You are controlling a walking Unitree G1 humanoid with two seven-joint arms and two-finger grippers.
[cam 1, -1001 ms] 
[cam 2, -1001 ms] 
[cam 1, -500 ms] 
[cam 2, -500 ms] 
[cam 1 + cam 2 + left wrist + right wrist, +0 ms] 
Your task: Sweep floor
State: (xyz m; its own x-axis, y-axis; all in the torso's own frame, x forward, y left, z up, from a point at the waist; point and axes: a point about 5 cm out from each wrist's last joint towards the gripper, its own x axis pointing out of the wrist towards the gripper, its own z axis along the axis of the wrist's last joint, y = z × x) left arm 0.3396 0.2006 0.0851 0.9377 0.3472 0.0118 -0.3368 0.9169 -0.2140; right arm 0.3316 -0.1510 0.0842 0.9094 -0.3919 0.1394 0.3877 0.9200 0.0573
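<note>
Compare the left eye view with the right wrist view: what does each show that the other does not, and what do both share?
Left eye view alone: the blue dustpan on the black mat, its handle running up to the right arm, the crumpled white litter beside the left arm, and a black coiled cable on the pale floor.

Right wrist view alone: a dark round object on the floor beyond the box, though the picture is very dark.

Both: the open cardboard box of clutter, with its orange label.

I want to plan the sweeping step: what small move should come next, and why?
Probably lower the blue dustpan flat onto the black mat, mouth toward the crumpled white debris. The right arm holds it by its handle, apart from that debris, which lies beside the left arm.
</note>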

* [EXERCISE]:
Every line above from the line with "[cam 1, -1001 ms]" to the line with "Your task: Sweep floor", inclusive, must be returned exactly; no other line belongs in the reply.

* [EXERCISE OUTPUT]:
[cam 1, -1001 ms] 
[cam 2, -1001 ms] 
[cam 1, -500 ms] 
[cam 2, -500 ms] 
[cam 1 + cam 2 + left wrist + right wrist, +0 ms] 
Your task: Sweep floor

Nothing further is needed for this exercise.